Parenthood is not for the faint hearted. It is a life appointment and there is no control over the outcome. It’s an unconditional investment in the life of those entrusted to your nurture. It’s both rewarding and heartbreaking. There is no room for fear.
One of my Old Testament professors would be well along in a lecture, twisted with all sorts of theological nuances, when he would stop and say, “You realize, we’re swimming in shark infested waters, yes?” I loved that metaphor. I found lots of parallels between doing theology and parenthood. More often than not, parenthood was like swimming in shark infested waters. The boat had capsized and I was treading water, keeping the sharks at bay trying to protect my little cherubs floating along with me.
Jesus liked using the metaphor of growing seed:
The kingdom of God is as if someone would scatter seed on the ground, and would sleep and rise night and day, and the seed would sprout and grow, he does not know how. The earth produces of itself, first the stalk, then the head, then the full grain in the head. But when the grain is ripe, at once he goes in with his sickle, because the harvest has come (Mark 4:26-29).
He goes on to tell the parable of the mustard seed:
With what can we compare the kingdom of God, or what parable will we use for it? It is like a mustard seed, which, when sown upon the ground, is the smallest of all the seeds on earth; yet when it is sown it grows up and becomes the greatest of all shrubs, and puts forth large branches, so that the birds of the air can make nests in its shade (Mark 4:30-32).
I see something really interesting in these two passages that may give us some insight into parenting and life in general. What stands out to me in both of these passages is that there isn’t some grand farm plan, where seeds are planted in neat and straight furrows with an elaborate irrigation system to maximize growing. It’s like the seeds are just tossed out and left to do as they will with no special tending. These seeds aren’t genetically modified, planted in enriched soil, sprayed with the pesticides, watered or weeded. They’re scattered and left to grow.

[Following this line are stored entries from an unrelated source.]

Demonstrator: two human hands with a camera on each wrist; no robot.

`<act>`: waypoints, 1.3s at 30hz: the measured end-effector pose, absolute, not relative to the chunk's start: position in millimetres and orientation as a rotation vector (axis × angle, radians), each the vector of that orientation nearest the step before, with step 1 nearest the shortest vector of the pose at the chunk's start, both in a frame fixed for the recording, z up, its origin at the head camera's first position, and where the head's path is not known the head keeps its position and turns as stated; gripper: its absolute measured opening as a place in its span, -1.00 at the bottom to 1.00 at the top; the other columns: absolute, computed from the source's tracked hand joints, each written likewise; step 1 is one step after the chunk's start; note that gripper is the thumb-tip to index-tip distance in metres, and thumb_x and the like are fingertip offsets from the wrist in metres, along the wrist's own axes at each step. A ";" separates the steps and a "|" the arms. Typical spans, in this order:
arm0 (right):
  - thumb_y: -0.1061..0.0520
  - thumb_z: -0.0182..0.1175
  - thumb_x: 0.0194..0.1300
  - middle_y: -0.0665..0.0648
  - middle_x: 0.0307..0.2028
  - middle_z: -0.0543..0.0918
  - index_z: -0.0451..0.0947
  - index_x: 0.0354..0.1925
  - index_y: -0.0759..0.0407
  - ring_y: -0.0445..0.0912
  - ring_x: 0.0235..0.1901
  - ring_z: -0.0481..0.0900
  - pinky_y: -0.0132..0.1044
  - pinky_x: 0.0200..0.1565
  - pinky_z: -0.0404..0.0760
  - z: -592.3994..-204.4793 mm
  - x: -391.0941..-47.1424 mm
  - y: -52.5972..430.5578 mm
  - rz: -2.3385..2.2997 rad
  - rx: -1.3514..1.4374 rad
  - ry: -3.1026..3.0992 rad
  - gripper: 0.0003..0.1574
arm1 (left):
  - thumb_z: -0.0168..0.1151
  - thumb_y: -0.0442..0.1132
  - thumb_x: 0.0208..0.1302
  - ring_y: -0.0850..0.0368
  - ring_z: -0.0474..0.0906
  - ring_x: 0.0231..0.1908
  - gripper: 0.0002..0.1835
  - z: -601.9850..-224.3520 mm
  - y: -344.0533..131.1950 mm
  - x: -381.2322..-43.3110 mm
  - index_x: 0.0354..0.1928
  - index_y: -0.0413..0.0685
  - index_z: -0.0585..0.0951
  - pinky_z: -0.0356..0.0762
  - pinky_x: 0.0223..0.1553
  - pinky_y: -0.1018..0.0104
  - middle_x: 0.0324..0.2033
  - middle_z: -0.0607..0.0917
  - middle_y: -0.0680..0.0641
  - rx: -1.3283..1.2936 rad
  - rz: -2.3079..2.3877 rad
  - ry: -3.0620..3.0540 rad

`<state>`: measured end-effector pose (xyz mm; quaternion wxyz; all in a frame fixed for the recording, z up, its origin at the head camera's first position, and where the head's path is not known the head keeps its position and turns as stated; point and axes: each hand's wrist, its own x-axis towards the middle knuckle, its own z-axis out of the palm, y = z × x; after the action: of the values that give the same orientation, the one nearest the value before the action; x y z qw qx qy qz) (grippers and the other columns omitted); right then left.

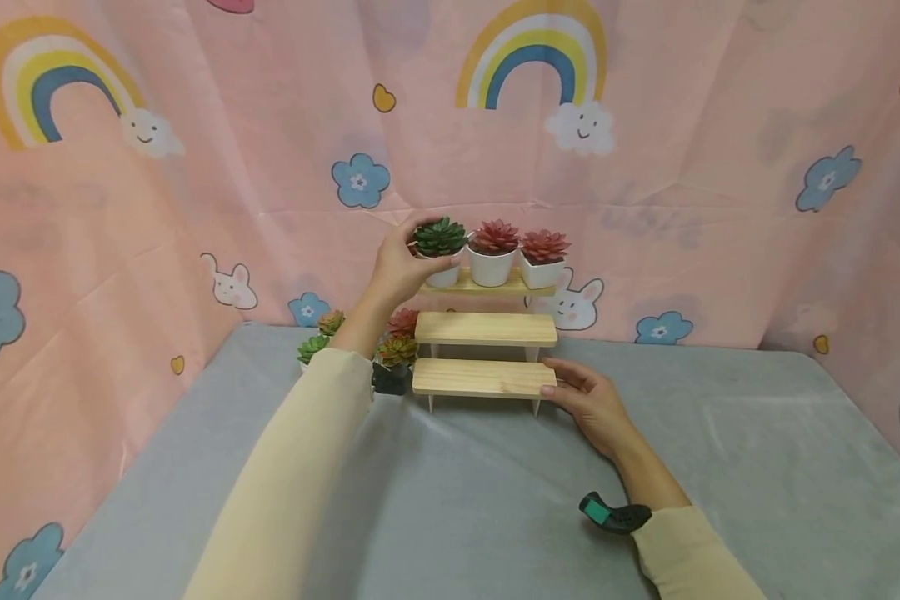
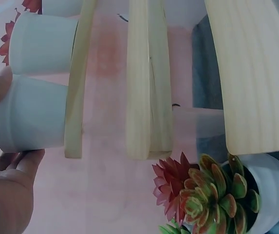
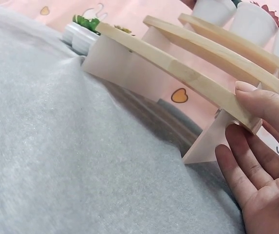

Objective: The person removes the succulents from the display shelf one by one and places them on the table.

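Note:
A three-tier wooden stand [image 1: 486,329] rises at the back middle of the table. My left hand [image 1: 399,265] grips a white pot with a dark green succulent [image 1: 440,237] at the left end of the top shelf; in the left wrist view the white pot [image 2: 32,114] has its base right at the shelf. Beside it on that shelf are a pink succulent in a round white pot [image 1: 492,267] and another pink succulent [image 1: 544,248]. My right hand [image 1: 596,408] pinches the right end of the lowest shelf [image 3: 178,68], thumb above and fingers beneath.
Several potted succulents cluster left of the stand, partly behind my left forearm, among them a red-green one [image 1: 397,350] and a green one [image 1: 312,348]. A grey cloth [image 1: 465,500] covers the table. A pink printed curtain [image 1: 270,192] hangs close behind the stand.

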<state>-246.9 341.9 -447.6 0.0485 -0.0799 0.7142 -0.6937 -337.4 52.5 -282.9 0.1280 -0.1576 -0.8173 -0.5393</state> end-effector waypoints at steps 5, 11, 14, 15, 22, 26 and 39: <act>0.18 0.33 0.35 0.35 0.37 0.36 0.31 0.42 0.38 -0.31 0.06 0.54 -0.55 0.04 0.62 -450.5 -248.6 341.0 -2.103 -0.235 2.184 -0.22 | 0.53 -0.24 0.15 -0.04 0.57 0.18 -0.33 -285.8 44.0 -331.3 0.33 0.19 0.53 0.65 0.15 0.06 0.30 0.54 -0.07 -0.417 -1.568 -2.395; 0.16 0.33 0.36 0.34 0.38 0.36 0.30 0.42 0.37 -0.34 0.06 0.53 -0.57 0.04 0.60 -451.2 -249.2 343.9 -2.081 -0.237 2.205 -0.22 | 0.52 -0.19 0.16 -0.06 0.57 0.13 -0.29 -293.2 29.4 -318.0 0.37 0.19 0.49 0.60 -0.01 0.20 0.35 0.50 -0.06 -0.314 -1.592 -2.356; 0.14 0.33 0.36 0.31 0.36 0.38 0.31 0.42 0.36 -0.34 0.06 0.53 -0.57 0.04 0.60 -450.1 -249.5 345.7 -2.079 -0.245 2.215 -0.22 | 0.52 -0.16 0.17 -0.03 0.56 0.10 -0.30 -295.0 21.2 -309.1 0.37 0.21 0.49 0.53 -0.12 0.29 0.37 0.48 -0.03 -0.296 -1.597 -2.305; 0.14 0.33 0.36 0.29 0.35 0.39 0.31 0.42 0.36 -0.34 0.06 0.53 -0.57 0.04 0.60 -449.7 -249.6 346.4 -2.079 -0.249 2.217 -0.22 | 0.52 -0.15 0.17 -0.02 0.56 0.09 -0.30 -295.0 18.5 -306.2 0.37 0.21 0.49 0.50 -0.15 0.31 0.38 0.47 -0.02 -0.303 -1.592 -2.288; 0.15 0.32 0.37 0.12 0.27 0.44 0.30 0.42 0.38 -0.33 0.08 0.52 -0.57 0.05 0.60 -447.6 -249.8 348.9 -2.092 -0.275 2.207 -0.22 | 0.53 -0.19 0.14 0.07 0.54 -0.14 -0.31 -296.4 0.8 -283.6 0.34 0.17 0.53 0.44 -0.27 0.38 0.31 0.53 -0.04 -0.352 -1.584 -2.226; 0.17 0.31 0.37 0.03 0.21 0.46 0.29 0.42 0.41 -0.32 0.07 0.53 -0.57 0.06 0.59 -446.8 -249.3 348.8 -2.103 -0.282 2.192 -0.22 | 0.52 -0.23 0.15 0.06 0.60 -0.03 -0.30 -301.9 -8.4 -267.7 0.36 0.14 0.51 0.56 -0.18 0.44 0.26 0.57 -0.09 -0.346 -1.668 -2.208; 0.18 0.32 0.36 -0.03 0.16 0.48 0.28 0.42 0.43 -0.33 0.07 0.54 -0.56 0.05 0.61 -446.8 -247.2 343.0 -2.130 -0.313 2.158 -0.21 | 0.53 -0.28 0.13 -0.03 0.61 0.18 -0.27 -338.2 -31.3 -226.0 0.36 0.15 0.49 0.63 -0.04 0.49 0.24 0.61 -0.15 -0.197 -1.744 -2.237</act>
<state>-247.2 343.0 -446.8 0.0467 -0.1027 0.7072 -0.6980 -226.0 -31.3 -338.2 0.1485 -0.0685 -0.7780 -0.6066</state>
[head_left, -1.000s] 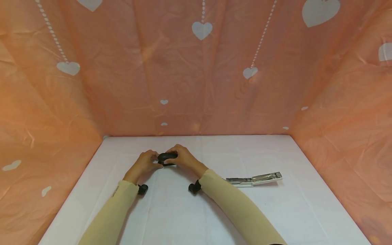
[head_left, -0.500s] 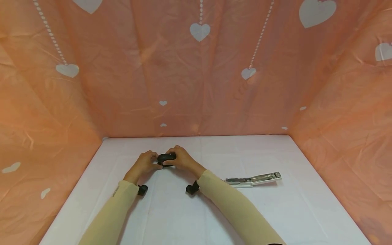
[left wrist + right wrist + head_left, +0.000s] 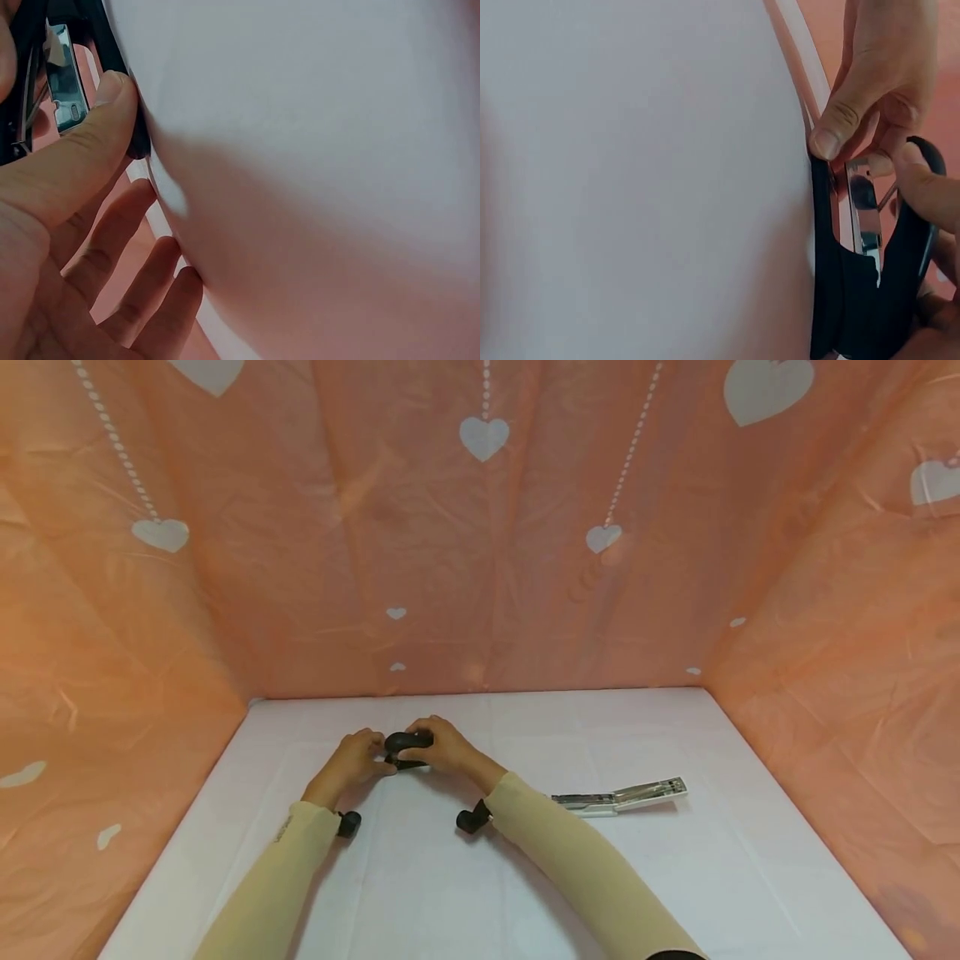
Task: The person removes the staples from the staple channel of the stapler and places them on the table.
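Note:
A black stapler [image 3: 407, 741] is held between both hands near the back left of the white table. My left hand [image 3: 356, 757] pinches the end of its base, the thumb pressed on the black edge in the left wrist view; the other fingers spread loosely beside it. My right hand [image 3: 447, 748] grips the stapler's black upper arm. In the right wrist view the stapler [image 3: 866, 300] has its arm lifted from the base, with the shiny metal magazine [image 3: 864, 206] showing between them. Part of the right hand is cut off there.
A slim, opened-out white case [image 3: 618, 797] with silvery metal rows lies right of centre on the white tabletop [image 3: 420, 877], partly behind the right sleeve [image 3: 585, 860]. An orange curtain [image 3: 480, 568] with pale hearts encloses the back and sides.
Both hands stay on the stapler in nearly the same place. The right hand has shifted only slightly, and the whole head view has drifted a little.

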A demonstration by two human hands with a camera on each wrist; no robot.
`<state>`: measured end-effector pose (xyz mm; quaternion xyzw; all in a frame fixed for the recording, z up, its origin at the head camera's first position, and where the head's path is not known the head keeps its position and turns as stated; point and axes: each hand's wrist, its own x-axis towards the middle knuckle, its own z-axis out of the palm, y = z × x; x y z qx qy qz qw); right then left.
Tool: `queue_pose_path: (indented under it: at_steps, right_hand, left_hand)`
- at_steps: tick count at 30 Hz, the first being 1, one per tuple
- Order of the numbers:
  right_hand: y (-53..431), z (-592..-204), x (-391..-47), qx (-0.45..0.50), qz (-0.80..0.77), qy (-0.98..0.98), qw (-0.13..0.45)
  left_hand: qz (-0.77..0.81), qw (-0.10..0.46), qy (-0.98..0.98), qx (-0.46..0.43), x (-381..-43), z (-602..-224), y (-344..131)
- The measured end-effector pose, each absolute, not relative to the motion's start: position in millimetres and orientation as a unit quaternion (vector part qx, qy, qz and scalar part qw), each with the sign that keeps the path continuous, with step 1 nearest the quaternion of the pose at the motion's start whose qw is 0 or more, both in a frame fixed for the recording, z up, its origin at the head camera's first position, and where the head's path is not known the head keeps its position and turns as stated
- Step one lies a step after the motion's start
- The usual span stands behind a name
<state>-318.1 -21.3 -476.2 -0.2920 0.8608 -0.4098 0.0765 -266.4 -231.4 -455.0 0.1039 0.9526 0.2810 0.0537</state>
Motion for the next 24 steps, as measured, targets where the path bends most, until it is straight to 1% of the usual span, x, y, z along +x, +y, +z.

In both stories, the plants thrive.
Now this isn’t to say we take these metaphors literally and neglect our children. Metaphors are figures of speech used to illustrate abstract ideas. They are not to be taken literally. But we can draw some parenting principles.
The seeds being scattered aren’t necessarily identified. The essence of the passage in Greek (the original language in which these passages were written) is that these are just seeds. They aren’t identified and it’s like they’re tossed out and who knows if they’ll grow or not. Mustard seeds are the other seeds to which Jesus refers. They are very small, seemingly insignificant, but quite invasive. They grow just about anywhere and will take over a field over time.
I think the lives of our children are like those seeds. Each child is unique and has his or her own geminating process. It’s like watching the plant sprout and guess what it might possibly be. Yes, you can tend it and nurture it and give it a great environment in which to thrive, but other than that, everything else is out of your control.
Our spiritual lives are like that too. We need to grow where we’re planted. It’s not the environment that gives the plant significance, but what’s hidden in the seeds and fruit of that plant. A parent doesn’t know what’s in store for their child. They can only nurture their child to grow into the person they are.
There’s a great deal of fearlessness that goes into parenting. That’s not to say a parent won’t worry or wonder or want what’s best for their child. It’s just that there are no guarantees about any of it. It comes down to entrusting that child into the care and grace and love of God. Fearlessness allows space for that their hidden little personality will emerge, that they will find meaning and purpose in their life, and they will thrive in the safety of a family or community.
Many will be celebrating Father’s Day here in the United States. The fearless father looks beneath the surface of their children’s lives and sees the good that may not be readily apparent. Where fear seeks to control and coerce certitude, fearlessness let’s go of the control and coercion. God’s purposes, though hidden and what might seem as insignificant, are still present. Jesus calls on us to have more patience with and respect for failure, hiddenness, and insignificance. Fearless fathers learn to see their children through the eyes of God.
The picture is of my fearless son and daughter-in-law and precious granddaughters!